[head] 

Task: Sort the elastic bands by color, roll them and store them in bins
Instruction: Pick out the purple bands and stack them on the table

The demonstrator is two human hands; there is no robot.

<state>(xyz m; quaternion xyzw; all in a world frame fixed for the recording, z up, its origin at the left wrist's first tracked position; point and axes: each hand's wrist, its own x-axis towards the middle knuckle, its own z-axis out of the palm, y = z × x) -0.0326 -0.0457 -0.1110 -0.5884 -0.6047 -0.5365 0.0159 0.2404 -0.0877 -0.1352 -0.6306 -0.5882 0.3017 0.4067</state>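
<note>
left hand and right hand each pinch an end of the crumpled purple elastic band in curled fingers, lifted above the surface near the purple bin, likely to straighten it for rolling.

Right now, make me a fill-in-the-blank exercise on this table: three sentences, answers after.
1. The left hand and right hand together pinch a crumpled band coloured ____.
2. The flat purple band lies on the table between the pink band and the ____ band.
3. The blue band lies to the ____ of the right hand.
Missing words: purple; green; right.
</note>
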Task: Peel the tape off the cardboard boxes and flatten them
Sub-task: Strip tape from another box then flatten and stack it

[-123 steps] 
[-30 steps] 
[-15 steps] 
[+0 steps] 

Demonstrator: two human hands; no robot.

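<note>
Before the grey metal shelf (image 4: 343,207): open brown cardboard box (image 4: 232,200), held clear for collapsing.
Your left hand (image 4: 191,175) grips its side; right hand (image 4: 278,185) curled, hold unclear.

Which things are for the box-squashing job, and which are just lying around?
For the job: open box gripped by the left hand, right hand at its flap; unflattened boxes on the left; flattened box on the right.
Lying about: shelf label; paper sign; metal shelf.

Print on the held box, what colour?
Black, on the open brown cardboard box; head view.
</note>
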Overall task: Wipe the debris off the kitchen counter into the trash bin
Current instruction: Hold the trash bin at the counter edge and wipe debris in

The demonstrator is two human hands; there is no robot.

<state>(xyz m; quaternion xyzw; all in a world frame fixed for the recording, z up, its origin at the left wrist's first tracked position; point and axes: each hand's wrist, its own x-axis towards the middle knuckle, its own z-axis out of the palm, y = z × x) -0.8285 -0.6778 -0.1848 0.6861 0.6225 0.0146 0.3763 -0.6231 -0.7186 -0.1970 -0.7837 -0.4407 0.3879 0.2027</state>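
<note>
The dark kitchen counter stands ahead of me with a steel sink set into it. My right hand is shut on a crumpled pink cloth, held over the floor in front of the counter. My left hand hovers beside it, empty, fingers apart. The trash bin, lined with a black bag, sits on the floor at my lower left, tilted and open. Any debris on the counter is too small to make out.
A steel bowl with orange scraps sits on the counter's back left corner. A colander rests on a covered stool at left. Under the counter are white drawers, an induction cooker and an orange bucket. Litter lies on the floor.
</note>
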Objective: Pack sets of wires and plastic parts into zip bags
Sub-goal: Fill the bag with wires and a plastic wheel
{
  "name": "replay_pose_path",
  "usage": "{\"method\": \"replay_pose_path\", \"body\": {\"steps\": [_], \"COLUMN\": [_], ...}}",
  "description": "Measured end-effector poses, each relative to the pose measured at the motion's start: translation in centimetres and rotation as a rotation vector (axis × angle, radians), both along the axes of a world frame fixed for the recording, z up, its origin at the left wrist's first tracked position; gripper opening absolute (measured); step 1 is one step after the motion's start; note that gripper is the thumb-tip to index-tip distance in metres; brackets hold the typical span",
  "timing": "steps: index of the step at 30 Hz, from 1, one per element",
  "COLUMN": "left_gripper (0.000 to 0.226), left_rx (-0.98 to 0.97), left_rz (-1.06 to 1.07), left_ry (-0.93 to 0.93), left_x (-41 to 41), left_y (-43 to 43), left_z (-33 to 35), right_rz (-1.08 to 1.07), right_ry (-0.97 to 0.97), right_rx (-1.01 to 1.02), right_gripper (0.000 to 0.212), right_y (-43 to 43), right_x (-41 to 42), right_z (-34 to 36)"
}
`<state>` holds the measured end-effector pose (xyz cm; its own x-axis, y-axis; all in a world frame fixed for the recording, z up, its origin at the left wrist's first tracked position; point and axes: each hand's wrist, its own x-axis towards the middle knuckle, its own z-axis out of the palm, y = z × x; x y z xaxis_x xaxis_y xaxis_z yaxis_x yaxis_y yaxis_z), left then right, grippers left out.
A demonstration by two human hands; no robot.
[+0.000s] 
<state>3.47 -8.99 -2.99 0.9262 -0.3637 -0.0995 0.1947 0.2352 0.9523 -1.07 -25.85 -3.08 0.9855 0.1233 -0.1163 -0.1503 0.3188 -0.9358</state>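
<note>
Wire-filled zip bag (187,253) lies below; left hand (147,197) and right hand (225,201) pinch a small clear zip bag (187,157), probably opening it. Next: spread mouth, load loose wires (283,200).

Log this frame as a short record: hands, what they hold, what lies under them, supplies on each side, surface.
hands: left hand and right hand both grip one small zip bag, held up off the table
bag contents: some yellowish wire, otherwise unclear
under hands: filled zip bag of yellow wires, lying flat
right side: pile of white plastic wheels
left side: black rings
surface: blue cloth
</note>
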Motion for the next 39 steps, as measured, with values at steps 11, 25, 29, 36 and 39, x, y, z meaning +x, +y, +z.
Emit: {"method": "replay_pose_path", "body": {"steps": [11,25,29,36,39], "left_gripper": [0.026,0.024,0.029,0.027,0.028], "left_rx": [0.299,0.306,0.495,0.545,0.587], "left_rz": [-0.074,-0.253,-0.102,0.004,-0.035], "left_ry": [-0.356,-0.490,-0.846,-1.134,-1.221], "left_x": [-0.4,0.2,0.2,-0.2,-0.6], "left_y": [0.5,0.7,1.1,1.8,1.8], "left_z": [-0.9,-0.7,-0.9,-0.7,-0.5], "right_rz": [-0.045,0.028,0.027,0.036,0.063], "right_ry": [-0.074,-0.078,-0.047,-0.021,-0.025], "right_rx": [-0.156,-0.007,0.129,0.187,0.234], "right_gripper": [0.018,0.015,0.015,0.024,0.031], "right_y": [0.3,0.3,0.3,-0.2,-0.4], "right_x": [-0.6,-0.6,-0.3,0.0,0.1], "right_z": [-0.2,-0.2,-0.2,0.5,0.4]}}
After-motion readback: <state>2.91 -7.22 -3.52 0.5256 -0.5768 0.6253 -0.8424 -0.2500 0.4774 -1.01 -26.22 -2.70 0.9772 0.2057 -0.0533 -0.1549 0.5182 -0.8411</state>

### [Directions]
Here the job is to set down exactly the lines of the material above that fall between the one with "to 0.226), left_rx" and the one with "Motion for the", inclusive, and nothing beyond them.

### [Exercise response]
  "COLUMN": "left_gripper (0.000 to 0.226), left_rx (-0.98 to 0.97), left_rz (-1.06 to 1.07), left_ry (-0.93 to 0.93), left_x (-41 to 41), left_y (-43 to 43), left_z (-33 to 35), right_rz (-1.08 to 1.07), right_ry (-0.97 to 0.97), right_rx (-1.01 to 1.02), right_gripper (0.000 to 0.212), right_y (-43 to 43), right_x (-41 to 42), right_z (-34 to 36)"
}
`<state>` holds the measured end-effector pose (xyz cm; its own x-axis, y-axis; all in a world frame fixed for the recording, z up, its origin at the left wrist's first tracked position; point and axes: each hand's wrist, its own x-axis towards the middle knuckle, its own z-axis out of the palm, y = z × x; x y z xaxis_x xaxis_y xaxis_z yaxis_x yaxis_y yaxis_z), left then right, grippers left out.
A demonstration by two human hands; no robot.
[+0.000s] 
<state>3.47 -8.99 -2.99 0.9262 -0.3637 -0.0995 0.1947 0.2352 0.9523 -1.07 -25.85 -3.08 0.9855 0.1233 -0.1163 -0.1503 0.3188 -0.9358</state>
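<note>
Wire-filled zip bag (187,253) lies below; left hand (147,197) and right hand (225,201) pinch a small clear zip bag (187,157), probably opening it. Next: spread mouth, load loose wires (283,200).

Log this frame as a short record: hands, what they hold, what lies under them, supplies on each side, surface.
hands: left hand and right hand both grip one small zip bag, held up off the table
bag contents: some yellowish wire, otherwise unclear
under hands: filled zip bag of yellow wires, lying flat
right side: pile of white plastic wheels
left side: black rings
surface: blue cloth
</note>
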Motion for the next 39 steps, as measured, with values at steps 11, 25, 29, 36 and 39, x, y, z meaning +x, +y, +z.

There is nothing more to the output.